De solvabiliteitsratio geeft aan welk gedeelte van het bezit met eigen vermogen is gefinancierd. Na een aantal jaren met een solvabiliteit van boven de 50% zien we een daling. Dit is te verklaren door het aantrekken van aanvullend vreemd vermogen, waardoor de solvabiliteit weer enigszins terugloopt. De ratio komt hierdoor in categorie B.
Het kengetal grondexploitatie geeft weer hoe de waarde van de grond zich verhoudt tot de totale (geraamde) baten. De boekwaarde van de voorraden grond, kosten minus de opbrengsten in de grondexploitaties, is van belang, omdat deze waarde moet worden terugverdiend bij de verkoop.
De (licht) negatieve uitkomst in de jaren 2023 tot en met 2026 is de vertaling van gunstige, winstgevende, boekwaardes. Het kengetal grondexploitatie valt daardoor in categorie A.
De structurele exploitatieruimte is van belang om te kunnen beoordelen of de structurele ruimte voldoende is om structurele lasten te dragen. De marge tussen categorie A en C is klein.
De meerjarige ontwikkeling laat nog altijd een schommeling net boven de 0 zien, waarbij de waarde een verbetering laat zien ten opzichte van de begroting 2022. Een positief percentage betekent dat de structurele baten toereikend zijn om de structurele lasten te dekken.

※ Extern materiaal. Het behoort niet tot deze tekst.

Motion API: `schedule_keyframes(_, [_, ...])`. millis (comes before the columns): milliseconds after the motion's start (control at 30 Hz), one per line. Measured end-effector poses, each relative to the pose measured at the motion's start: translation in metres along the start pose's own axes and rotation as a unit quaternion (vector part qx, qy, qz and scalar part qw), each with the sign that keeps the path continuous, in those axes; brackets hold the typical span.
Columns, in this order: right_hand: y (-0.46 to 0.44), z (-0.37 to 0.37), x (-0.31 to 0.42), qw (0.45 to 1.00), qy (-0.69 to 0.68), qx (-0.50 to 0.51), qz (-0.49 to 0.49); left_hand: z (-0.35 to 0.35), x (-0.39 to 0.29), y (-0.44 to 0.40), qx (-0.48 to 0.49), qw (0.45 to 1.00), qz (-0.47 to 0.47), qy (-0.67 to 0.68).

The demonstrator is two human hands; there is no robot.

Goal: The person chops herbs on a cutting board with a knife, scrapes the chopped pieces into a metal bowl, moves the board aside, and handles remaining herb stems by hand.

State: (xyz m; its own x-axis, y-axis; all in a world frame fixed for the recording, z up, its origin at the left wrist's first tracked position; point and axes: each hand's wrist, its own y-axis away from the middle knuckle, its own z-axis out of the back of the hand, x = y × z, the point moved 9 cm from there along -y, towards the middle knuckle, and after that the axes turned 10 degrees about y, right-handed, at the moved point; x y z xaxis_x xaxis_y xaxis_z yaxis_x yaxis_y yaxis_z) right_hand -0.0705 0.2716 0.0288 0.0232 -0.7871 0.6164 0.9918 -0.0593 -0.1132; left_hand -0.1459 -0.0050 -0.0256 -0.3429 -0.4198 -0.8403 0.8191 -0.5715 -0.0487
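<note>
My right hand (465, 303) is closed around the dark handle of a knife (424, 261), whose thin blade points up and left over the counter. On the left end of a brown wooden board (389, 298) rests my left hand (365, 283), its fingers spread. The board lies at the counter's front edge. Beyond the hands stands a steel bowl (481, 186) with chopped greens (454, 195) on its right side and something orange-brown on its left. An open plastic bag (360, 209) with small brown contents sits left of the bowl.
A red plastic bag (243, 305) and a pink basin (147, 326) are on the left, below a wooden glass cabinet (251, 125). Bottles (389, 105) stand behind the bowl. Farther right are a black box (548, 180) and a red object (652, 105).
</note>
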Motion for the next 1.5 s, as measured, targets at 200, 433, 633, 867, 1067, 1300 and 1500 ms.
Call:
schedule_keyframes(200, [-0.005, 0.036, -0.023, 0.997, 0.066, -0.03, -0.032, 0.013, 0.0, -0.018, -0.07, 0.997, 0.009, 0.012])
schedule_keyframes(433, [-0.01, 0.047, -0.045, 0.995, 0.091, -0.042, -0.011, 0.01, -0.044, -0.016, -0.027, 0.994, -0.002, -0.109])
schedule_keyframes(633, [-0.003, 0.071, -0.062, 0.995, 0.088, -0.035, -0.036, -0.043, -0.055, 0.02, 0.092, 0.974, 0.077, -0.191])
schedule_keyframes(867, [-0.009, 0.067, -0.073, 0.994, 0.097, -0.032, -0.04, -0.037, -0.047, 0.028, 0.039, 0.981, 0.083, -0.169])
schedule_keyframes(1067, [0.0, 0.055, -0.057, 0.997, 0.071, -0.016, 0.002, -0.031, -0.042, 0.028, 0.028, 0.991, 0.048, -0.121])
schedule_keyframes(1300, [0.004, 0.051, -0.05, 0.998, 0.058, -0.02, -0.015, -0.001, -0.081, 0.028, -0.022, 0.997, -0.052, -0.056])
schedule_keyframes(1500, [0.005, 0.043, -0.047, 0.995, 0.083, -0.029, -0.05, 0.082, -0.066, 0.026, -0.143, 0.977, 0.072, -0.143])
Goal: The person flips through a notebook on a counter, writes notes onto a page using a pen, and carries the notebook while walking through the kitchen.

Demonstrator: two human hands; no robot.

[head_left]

De benutte belastingcapaciteit geeft inzicht hoe de belastingdruk zich verhoudt ten opzichte van het landelijke gemiddelde van 2022. De belastingdruk ligt nog onder het landelijke gemiddelde, maar schuift wel dichter naar de 100% (het landelijk gemiddelde).
Ook meerjarig wordt de ontwikkeling van de lastendruk vergeleken met het gemiddelde in 2022. Gegevens van 2023 zijn nog niet bekend en dus geeft de vergelijking een scheef beeld. Het landelijk gemiddelde zal namelijk niet gelijk zijn aan die van 2022.